Vazamento de WhatsApp expõe crise no STF: Gilmar Mendes bate boca com Fux e é bloqueado por Nunes Marques
Os bastidores do Supremo Tribunal Federal (STF) mergulharam em uma crise sem precedentes históricos neste mês de setembro de 2026. Mensagens privadas trocadas via aplicativo de celular revelaram discussões ríspidas, cobranças duras e acusações diretas protagonizadas pelo decano da Corte, Gilmar Mendes, contra os ministros Luiz Fux e Kassio Nunes Marques.
O vazamento dos diálogos, divulgado inicialmente pelo portal Metrópoles e confirmado pelos principais veículos de imprensa, expôs o grau de beligerância interna que antecedeu as sessões plenárias transmitidas ao vivo. A gravidade dos atritos fez com que Nunes Marques bloqueasse o decano no WhatsApp.
“Assumam que estão ferrados e abram as contas”
A troca de mensagens ocorreu no contexto de julgamentos cruciais na Segunda Turma e no Plenário, que envolvem o afastamento do diretor-geral da PF, Andrei Rodrigues, e os relatórios policiais contendo mensagens entre o ministro Alexandre de Moraes e o ex-banqueiro Daniel Vorcaro, do antigo Banco Master.
Nas mensagens enviadas a Nunes Marques, Gilmar Mendes adotou uma postura impositiva. O decano exigiu que o colega se afastasse dos processos ligados ao caso Master e cobrou a quebra de sigilo bancário:
“Assumam q estao ferrados e saiam dos processos. Abram as contas”, disparou Gilmar.
Nunes Marques reagiu imediatamente: “Me respeite Gilmar. Isso não é postura”.
O decano elevou o tom: “Nao julguem porra. Não respeito a quem nao se daH respeito. Vc tem de sair do tse também”, referindo-se à presidência do Tribunal Superior Eleitoral (TSE), exercida por Nunes Marques. Após a insistência, o magistrado indicou que não conversaria mais e bloqueou o número de Gilmar. [1, 2]
“Cuide de não encher meu saco”
O ministro Luiz Fux também foi alvo das cobranças de Gilmar Mendes. Durante o julgamento sobre a Polícia Federal na Segunda Turma, Gilmar pediu vista, mas Fux e Nunes Marques decidiram antecipar seus votos.
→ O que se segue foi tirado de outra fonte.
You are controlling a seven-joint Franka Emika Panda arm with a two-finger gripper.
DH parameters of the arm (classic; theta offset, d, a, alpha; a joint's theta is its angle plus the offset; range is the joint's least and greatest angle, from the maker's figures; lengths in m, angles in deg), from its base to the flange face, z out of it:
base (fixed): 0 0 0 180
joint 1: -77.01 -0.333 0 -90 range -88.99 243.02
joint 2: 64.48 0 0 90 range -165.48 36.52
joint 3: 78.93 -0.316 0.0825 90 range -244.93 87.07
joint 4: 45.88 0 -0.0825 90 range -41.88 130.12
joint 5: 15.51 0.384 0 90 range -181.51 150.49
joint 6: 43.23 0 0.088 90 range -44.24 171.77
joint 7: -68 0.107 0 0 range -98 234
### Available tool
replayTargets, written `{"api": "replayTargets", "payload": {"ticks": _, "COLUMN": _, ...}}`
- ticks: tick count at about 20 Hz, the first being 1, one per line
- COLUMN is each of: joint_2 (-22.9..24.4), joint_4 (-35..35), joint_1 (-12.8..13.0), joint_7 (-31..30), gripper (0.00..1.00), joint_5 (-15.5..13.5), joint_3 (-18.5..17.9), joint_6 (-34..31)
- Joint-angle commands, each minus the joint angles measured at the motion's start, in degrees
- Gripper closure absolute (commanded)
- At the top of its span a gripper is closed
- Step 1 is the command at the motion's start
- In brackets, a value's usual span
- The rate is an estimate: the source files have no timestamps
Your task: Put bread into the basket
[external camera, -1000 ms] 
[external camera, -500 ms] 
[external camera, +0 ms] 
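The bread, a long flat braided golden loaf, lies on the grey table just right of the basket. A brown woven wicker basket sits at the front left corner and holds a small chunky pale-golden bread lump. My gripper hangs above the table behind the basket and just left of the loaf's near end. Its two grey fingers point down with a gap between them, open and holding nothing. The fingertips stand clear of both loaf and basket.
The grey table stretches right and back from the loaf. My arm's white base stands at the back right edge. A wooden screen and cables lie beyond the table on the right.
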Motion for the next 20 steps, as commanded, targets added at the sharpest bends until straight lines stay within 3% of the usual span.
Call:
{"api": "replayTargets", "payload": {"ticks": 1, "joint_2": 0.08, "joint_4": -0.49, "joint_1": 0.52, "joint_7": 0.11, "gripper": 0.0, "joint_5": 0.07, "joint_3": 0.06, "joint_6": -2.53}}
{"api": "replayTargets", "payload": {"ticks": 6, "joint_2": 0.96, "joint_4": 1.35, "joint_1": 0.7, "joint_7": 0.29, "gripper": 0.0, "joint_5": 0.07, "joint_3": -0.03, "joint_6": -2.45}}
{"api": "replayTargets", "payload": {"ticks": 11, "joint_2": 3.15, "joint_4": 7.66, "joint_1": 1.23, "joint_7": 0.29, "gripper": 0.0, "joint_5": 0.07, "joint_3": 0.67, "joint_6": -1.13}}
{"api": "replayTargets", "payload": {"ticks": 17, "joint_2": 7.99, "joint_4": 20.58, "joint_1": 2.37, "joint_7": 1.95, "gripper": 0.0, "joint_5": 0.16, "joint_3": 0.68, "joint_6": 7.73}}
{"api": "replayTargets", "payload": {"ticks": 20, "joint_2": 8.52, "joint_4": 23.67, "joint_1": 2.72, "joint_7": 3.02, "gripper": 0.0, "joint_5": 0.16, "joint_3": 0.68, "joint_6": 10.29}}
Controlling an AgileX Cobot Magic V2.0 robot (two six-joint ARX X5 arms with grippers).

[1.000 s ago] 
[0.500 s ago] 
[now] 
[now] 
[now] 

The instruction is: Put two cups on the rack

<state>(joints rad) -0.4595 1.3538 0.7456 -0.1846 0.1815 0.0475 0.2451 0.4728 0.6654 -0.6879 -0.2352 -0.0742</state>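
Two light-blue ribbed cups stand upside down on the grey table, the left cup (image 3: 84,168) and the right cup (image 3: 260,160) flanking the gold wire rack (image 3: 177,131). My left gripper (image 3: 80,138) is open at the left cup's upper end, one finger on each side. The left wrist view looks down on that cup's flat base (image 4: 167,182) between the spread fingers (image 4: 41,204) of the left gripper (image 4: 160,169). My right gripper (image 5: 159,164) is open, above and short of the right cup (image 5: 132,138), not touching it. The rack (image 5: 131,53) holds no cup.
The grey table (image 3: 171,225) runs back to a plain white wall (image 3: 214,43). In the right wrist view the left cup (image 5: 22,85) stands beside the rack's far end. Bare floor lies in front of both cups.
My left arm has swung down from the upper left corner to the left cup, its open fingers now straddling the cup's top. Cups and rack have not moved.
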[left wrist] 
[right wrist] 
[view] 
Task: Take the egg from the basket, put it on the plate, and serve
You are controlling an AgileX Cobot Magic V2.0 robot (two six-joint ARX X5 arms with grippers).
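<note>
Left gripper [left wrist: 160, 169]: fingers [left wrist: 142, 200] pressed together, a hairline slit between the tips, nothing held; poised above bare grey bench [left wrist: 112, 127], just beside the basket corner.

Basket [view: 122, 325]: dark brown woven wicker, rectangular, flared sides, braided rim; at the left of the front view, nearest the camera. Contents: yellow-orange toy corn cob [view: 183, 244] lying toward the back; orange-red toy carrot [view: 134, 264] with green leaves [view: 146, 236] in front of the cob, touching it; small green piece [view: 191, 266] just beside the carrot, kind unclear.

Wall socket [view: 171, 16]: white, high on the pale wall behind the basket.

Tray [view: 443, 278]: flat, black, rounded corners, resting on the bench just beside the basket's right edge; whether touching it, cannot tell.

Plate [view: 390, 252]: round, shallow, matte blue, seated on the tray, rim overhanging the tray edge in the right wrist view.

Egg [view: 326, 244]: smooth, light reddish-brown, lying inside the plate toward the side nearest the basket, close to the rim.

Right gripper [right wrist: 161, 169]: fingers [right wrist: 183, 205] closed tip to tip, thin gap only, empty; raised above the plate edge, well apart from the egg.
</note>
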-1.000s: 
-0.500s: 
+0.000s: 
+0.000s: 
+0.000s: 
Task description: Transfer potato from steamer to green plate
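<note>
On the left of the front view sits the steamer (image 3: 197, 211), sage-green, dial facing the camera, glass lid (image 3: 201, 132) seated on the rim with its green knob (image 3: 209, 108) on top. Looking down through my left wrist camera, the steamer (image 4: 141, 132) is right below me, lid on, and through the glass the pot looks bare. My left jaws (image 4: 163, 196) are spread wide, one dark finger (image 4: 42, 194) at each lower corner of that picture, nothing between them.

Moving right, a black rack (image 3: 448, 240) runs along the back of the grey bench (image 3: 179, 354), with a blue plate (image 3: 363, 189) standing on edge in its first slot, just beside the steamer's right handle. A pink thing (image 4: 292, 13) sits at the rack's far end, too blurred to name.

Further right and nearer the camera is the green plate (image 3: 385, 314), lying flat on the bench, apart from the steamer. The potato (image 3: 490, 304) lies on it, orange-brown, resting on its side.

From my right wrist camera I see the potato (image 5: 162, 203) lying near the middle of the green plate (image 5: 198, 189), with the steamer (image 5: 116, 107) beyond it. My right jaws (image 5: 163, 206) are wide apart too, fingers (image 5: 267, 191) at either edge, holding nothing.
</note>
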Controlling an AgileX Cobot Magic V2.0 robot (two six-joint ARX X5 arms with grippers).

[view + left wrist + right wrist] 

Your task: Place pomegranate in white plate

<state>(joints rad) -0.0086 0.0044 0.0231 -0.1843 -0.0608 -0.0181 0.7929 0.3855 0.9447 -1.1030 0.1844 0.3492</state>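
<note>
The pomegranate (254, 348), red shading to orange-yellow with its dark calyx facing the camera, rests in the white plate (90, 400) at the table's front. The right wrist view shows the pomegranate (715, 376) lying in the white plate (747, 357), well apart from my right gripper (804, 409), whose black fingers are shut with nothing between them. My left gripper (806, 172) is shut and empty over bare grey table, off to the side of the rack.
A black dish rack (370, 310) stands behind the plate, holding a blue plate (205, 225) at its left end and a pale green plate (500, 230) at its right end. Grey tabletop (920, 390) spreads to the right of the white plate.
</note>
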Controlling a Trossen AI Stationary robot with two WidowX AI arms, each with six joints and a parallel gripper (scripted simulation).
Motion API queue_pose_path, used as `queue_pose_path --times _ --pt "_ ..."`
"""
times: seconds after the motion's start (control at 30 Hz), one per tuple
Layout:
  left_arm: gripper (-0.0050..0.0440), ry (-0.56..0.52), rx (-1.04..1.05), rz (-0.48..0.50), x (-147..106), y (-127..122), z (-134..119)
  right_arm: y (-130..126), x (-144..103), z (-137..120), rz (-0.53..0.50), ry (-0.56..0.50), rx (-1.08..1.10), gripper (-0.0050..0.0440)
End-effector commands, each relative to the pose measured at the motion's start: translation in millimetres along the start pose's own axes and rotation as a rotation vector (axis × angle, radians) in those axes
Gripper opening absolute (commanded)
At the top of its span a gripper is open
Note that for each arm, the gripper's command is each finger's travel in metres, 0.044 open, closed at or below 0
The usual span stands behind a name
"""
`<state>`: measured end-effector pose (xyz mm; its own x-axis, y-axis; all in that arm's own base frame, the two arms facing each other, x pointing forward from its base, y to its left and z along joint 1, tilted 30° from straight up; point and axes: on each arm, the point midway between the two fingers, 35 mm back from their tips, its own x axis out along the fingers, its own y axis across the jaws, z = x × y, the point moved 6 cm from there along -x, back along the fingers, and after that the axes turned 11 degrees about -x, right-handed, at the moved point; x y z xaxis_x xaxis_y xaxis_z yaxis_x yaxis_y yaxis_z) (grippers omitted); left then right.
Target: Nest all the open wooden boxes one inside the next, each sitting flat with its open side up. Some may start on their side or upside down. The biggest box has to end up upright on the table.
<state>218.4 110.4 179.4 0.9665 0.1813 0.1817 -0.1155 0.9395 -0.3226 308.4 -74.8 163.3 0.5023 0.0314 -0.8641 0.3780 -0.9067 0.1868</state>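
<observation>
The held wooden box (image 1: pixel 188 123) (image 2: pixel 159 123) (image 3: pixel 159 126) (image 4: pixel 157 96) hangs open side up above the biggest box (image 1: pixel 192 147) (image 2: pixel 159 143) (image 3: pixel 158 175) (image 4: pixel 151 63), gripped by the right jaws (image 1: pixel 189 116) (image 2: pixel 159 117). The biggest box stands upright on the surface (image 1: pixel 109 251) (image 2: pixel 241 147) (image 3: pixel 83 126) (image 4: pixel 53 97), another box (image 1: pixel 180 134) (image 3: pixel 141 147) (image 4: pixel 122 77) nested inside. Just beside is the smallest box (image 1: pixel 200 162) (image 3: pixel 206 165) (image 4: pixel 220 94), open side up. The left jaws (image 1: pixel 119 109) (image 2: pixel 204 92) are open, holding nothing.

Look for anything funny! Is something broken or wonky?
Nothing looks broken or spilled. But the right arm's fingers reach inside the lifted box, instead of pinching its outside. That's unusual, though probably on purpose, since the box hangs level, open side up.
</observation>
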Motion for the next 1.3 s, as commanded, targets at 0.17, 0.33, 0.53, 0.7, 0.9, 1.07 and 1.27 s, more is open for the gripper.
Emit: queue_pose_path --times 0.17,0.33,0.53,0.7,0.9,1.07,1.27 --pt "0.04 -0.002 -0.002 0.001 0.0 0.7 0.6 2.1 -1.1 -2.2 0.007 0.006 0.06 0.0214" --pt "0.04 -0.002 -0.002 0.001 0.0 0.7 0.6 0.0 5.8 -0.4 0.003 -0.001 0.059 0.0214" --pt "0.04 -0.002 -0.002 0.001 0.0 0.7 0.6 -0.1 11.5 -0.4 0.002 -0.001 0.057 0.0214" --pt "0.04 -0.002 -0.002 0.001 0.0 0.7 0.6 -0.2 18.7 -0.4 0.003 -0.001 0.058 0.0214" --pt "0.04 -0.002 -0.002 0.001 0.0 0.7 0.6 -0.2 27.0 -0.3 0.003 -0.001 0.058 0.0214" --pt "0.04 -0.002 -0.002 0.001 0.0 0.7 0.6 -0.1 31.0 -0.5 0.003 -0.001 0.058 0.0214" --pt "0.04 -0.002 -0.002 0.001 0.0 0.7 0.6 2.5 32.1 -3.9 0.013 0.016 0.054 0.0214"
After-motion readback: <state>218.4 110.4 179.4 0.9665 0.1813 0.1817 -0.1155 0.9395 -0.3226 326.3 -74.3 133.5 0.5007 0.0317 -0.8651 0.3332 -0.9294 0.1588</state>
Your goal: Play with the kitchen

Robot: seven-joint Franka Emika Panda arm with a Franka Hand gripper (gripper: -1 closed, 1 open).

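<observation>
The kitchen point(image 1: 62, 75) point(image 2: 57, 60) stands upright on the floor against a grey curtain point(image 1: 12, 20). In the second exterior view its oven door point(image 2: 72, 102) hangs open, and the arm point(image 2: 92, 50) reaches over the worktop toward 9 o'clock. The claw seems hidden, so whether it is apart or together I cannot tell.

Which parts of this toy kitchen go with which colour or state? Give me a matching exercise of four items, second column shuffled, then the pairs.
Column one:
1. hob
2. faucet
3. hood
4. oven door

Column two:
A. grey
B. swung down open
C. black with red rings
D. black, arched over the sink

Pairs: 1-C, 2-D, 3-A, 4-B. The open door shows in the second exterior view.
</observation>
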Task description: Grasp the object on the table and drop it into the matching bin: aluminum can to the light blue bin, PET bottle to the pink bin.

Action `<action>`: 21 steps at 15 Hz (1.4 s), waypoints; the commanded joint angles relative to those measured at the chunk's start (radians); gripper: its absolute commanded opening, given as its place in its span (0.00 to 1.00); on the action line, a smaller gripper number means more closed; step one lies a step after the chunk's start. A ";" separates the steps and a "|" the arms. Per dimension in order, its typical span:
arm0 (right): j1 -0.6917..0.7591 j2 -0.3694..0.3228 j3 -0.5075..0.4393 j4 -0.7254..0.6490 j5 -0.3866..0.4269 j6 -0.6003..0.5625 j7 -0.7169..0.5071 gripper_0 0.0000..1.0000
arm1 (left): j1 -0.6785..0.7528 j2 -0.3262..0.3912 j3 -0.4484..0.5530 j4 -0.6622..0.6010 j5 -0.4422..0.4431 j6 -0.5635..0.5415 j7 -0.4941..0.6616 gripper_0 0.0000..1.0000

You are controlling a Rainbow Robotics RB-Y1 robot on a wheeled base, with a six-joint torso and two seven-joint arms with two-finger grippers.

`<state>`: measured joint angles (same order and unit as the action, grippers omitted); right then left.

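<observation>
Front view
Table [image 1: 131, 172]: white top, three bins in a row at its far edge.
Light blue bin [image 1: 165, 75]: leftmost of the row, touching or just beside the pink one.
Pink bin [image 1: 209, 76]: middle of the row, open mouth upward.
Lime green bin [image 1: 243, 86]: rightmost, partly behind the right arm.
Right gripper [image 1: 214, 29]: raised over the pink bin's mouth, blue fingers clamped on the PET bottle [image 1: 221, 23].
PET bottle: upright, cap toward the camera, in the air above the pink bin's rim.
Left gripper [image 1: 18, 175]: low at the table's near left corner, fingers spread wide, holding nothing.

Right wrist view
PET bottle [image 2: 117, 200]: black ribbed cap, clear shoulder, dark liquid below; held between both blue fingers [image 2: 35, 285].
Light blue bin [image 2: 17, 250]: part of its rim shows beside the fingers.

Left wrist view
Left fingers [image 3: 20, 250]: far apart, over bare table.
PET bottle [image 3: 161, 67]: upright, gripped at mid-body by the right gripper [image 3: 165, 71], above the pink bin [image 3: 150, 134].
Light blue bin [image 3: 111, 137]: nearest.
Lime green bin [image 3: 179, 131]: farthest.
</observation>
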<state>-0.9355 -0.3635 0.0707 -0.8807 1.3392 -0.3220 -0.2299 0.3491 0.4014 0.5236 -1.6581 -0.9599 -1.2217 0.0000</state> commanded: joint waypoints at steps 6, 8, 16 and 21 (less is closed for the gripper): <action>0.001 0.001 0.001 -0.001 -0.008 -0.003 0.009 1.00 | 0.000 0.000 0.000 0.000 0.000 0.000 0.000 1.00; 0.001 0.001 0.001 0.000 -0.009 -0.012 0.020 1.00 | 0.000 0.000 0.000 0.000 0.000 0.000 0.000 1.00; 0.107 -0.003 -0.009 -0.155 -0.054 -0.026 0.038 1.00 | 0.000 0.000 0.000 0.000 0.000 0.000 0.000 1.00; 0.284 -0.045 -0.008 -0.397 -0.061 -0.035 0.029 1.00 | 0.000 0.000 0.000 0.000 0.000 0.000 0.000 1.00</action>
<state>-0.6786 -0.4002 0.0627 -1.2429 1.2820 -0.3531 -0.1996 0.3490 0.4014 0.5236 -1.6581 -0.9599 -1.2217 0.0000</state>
Inconformado, Gilmar enviou mensagens cobrando “postura institucional” de Fux, que presidia a turma.
Fux rebateu de forma ríspida: “Gilmar você deve dizer espero que não se repita pra quem você quiser. Pra cima de mim não. Ninguém nesse mundo diz pra mim como agir”. Quando Gilmar insistiu para que ele “apenas cuidasse de atuar como presidente da turma”, Fux encerrou o diálogo de forma categórica: “Bom Dia. Cuide de não encher meu saco!”.
O racha institucional no Plenário
A revelação das mensagens privadas escancara que o descontentamento público de Gilmar Mendes no plenário já vinha fervendo nos bastidores. Horas antes de os textos virem a público, o decano havia discursado de forma inflamada na tribuna, ironizando a existência de um suposto “vazador-geral da República” e criticando vazamentos seletivos da Polícia Federal envolvendo familiares de ministros.
Na sessão de julgamento, o presidente da Corte, Edson Fachin, reconheceu que o STF atravessa um dos períodos mais difíceis e sensíveis de sua história. Com ministros trocando farpas em canais privados e antecipando impedimentos em processos de alta voltagem política, o tribunal tenta agora buscar saídas institucionais para estancar a crise interna de credibilidade.